What has been easier this time around:

*Recovering from delivery has been a lot easier.

*I feel much more relaxed because I knew what to expect and that there is an end to the craziness. Right???

*Crying doesn’t bother me nearly as much. I know all the “tricks” to soothe a baby and don’t feel as lost.

*Leaving Gabe with someone else doesn’t bother me nearly as much. I used to have anxiety about leaving Noah, even with grandparents. I was always worried if he was fussy, eating well, etc.

*I feel like I can enjoy the baby more. I know how quickly they grow up!

What has been harder this time around:

*It’s not possible to “sleep when the baby sleeps”.

*LAUNDRY! Oh, it never seems to end, especially since Gabe has reflux and both of us are changing clothes several times a day.

*Gabe is a different kid with different issues—reflux and diaper rash are two issues we never dealt with before, and it’s been hard just because it’s new to us. He is also not as good of a sleeper as Noah was, so that’s challenging.

Advice I have:

*PRAY!!! Breathe deeply. Pray.

*Encourage independence in your older child before baby arrives—as much as is developmentally appropriate, of course.

*Try to take your older child somewhere with only you in those first few weeks. I took Noah to Target with me for an hour and let him have popcorn and lemonade while we walked around. It was good for both of us!

*Tell your husband specific ways he can help. Most men are willing to help but cannot always intuit what needs to be done.

*Never turn down offers for help, whether it’s a meal or someone taking your older child for a few hours.

*Ask for help.

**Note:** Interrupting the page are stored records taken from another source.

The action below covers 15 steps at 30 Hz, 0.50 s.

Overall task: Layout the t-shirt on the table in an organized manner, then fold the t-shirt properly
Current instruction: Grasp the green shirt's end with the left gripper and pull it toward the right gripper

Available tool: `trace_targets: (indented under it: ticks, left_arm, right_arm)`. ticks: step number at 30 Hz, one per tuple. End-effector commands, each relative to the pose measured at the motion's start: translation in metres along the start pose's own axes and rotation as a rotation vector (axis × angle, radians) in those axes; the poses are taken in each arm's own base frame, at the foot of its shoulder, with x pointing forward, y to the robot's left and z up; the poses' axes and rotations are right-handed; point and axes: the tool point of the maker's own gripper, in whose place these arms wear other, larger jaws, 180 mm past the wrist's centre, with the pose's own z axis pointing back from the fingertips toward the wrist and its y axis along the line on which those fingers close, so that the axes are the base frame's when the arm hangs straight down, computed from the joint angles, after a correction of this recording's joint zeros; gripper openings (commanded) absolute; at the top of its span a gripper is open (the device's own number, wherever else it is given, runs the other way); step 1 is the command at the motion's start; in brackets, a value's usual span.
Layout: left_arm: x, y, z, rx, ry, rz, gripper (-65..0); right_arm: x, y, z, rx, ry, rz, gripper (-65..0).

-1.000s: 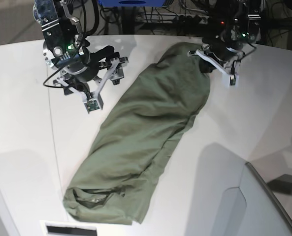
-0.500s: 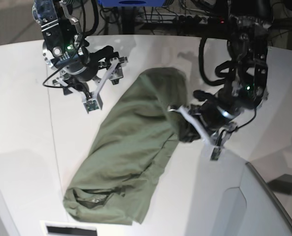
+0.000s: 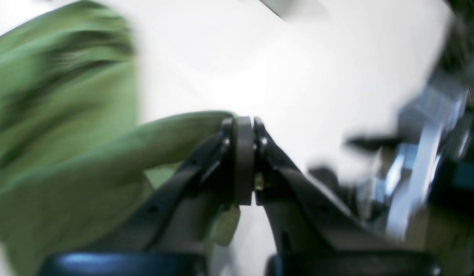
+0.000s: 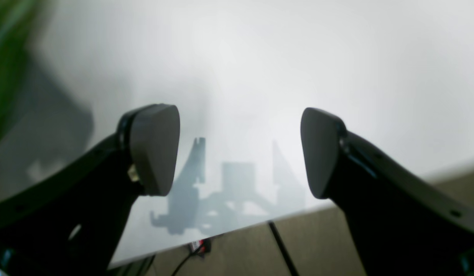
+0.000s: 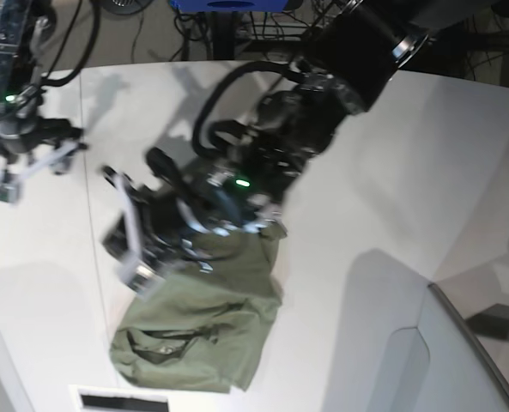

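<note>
Left end effector (image 5: 142, 249), t-shirt (image 5: 198, 330) edge now dragged across, folded over.

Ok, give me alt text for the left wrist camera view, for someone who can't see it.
The left gripper, seen close up, is shut on a fold of the olive-green t-shirt, which fills the left of the blurred picture. Behind it lies the white table, with out-of-focus robot hardware at the right edge.
</note>
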Motion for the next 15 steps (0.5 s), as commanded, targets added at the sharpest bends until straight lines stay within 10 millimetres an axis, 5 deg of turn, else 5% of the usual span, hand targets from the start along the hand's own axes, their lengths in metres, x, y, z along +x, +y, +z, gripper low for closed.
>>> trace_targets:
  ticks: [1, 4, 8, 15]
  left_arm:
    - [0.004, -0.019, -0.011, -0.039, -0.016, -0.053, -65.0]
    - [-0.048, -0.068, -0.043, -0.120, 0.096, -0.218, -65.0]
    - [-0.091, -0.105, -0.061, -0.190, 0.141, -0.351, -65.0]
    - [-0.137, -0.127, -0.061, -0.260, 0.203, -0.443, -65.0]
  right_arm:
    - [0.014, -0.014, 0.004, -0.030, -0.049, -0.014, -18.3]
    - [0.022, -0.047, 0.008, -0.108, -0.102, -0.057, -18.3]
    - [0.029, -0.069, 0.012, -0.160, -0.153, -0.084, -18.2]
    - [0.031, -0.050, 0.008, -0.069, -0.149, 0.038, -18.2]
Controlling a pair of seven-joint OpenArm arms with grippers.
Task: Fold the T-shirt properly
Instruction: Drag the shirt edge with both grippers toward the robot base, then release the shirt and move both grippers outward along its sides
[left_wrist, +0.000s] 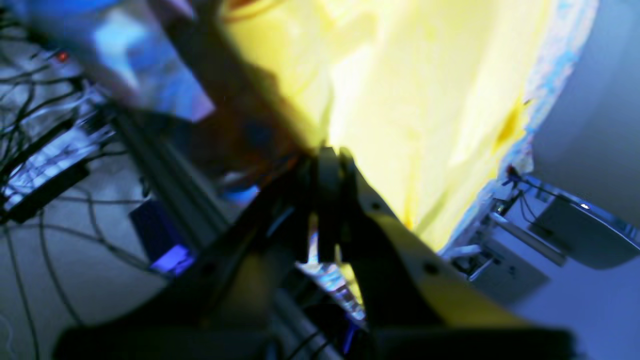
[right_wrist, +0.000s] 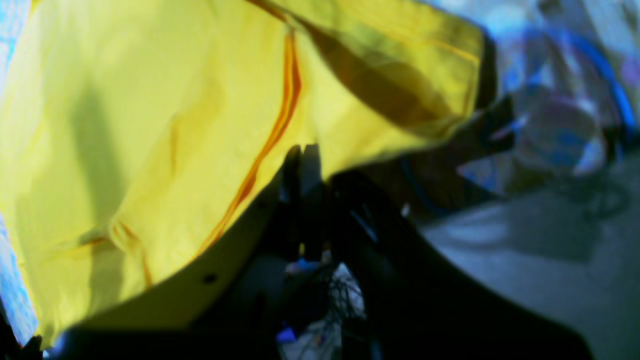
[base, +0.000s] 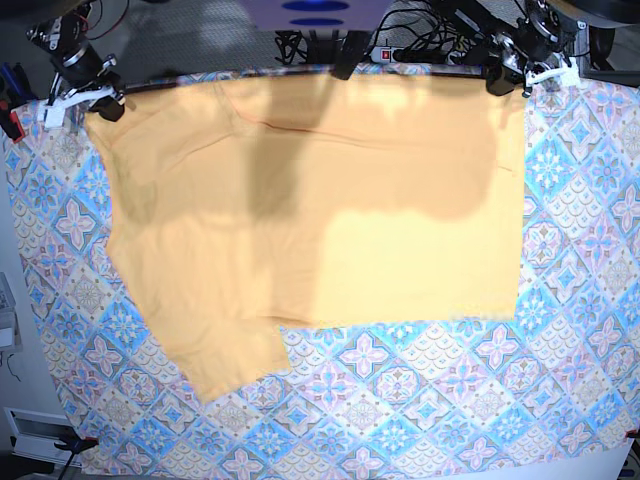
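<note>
Plain pale yellow-orange cloth T-shirt (base: 330, 220) up top, sitting on a blue-and-pink tablecloth (base: 480, 400) with a diamond tile pattern.

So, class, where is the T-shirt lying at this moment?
In the base view the T-shirt lies spread on the patterned tablecloth, filling the upper left and centre, its top edge running along the table's far side.

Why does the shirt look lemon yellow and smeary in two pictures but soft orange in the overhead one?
Left wrist view: blurred throughout, bluish cast, T-shirt washed out to glaring pale yellow. Right wrist view: also out of focus, colours oversaturated, dark folds and shadows across the cloth. Base view: sharp and evenly coloured, with broad grey shadows across the shirt's upper part and the patterned tablecloth clear.
</note>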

I wish I had asked for help when my husband came down with pneumonia, and I was in charge of two kids completely by myself for 48 hours. I have never been more stressed and tired, and I should’ve called someone to help me!

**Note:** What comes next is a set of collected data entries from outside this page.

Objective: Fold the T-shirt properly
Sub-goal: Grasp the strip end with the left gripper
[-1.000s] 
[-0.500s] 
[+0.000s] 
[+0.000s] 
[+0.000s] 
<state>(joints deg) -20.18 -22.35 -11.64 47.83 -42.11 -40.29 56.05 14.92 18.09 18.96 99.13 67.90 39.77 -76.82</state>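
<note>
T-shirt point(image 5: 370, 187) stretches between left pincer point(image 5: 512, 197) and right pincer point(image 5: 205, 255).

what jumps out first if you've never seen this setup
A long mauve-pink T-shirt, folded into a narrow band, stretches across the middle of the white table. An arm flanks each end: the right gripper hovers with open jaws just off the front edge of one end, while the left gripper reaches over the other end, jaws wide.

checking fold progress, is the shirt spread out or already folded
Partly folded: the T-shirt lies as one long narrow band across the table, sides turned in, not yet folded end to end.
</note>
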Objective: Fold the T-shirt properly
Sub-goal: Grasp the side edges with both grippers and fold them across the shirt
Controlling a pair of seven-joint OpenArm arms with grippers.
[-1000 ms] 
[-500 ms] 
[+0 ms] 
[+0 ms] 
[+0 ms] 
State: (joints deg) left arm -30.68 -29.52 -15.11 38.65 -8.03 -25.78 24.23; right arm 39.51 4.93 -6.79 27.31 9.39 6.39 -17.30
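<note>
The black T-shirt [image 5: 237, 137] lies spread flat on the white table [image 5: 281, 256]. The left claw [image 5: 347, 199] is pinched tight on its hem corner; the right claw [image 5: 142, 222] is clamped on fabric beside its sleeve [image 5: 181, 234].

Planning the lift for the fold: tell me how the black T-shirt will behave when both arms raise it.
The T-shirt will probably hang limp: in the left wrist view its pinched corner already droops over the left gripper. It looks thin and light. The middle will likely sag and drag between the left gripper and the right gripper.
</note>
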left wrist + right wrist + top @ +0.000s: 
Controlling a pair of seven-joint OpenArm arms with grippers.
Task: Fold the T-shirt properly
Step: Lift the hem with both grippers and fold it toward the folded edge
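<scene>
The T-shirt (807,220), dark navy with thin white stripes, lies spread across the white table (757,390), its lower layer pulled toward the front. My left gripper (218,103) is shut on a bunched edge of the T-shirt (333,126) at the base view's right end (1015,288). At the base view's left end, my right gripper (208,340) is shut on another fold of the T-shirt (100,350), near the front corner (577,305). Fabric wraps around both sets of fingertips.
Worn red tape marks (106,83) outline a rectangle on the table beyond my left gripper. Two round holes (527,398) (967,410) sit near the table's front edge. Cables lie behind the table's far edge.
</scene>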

*Make meals ahead of time. The most stressful times for me have been when Noah’s lunch/dinner time rolls around, and I have nothing prepared and can’t prepare anything because Gabe is still eating. I’m a strong schedule person, so that’s a big stressor for me!

*Invest in a sling or a carrier of some sort so you can wear your baby and multi-task. This has been a life-saver!

*Get any problem behaviors under control before baby comes along. First-time obedience is key—you will not have the patience or the time to negotiate when your baby is screaming. While we don’t have this issue, if you’re having any issues with sleep or bedtime, I could see how that would add a ton of stress.



I hope this post hasn’t been too negative. Like I said, we are in still in the thick of things and are still learning how to juggle everything. Please feel free to comment and share your own experiences, encouragements, and tips on transitioning to more children!

2 comments:

Rachael Davis said...

Not too negative at all....total reality!! I have a 3 and a half year old and a 5 and a half month old, and you wrote about my reality! : ) Thanks for the honesty - good to hear that the ups and downs are normal.

Becky said...

I'm glad to hear I wasn't the only one who wanted to go back to work! I couldn't wait and I only have one. While I miss him during the day, it makes me appreciate the time I have with him even more. Good luck with all that you're going through right now!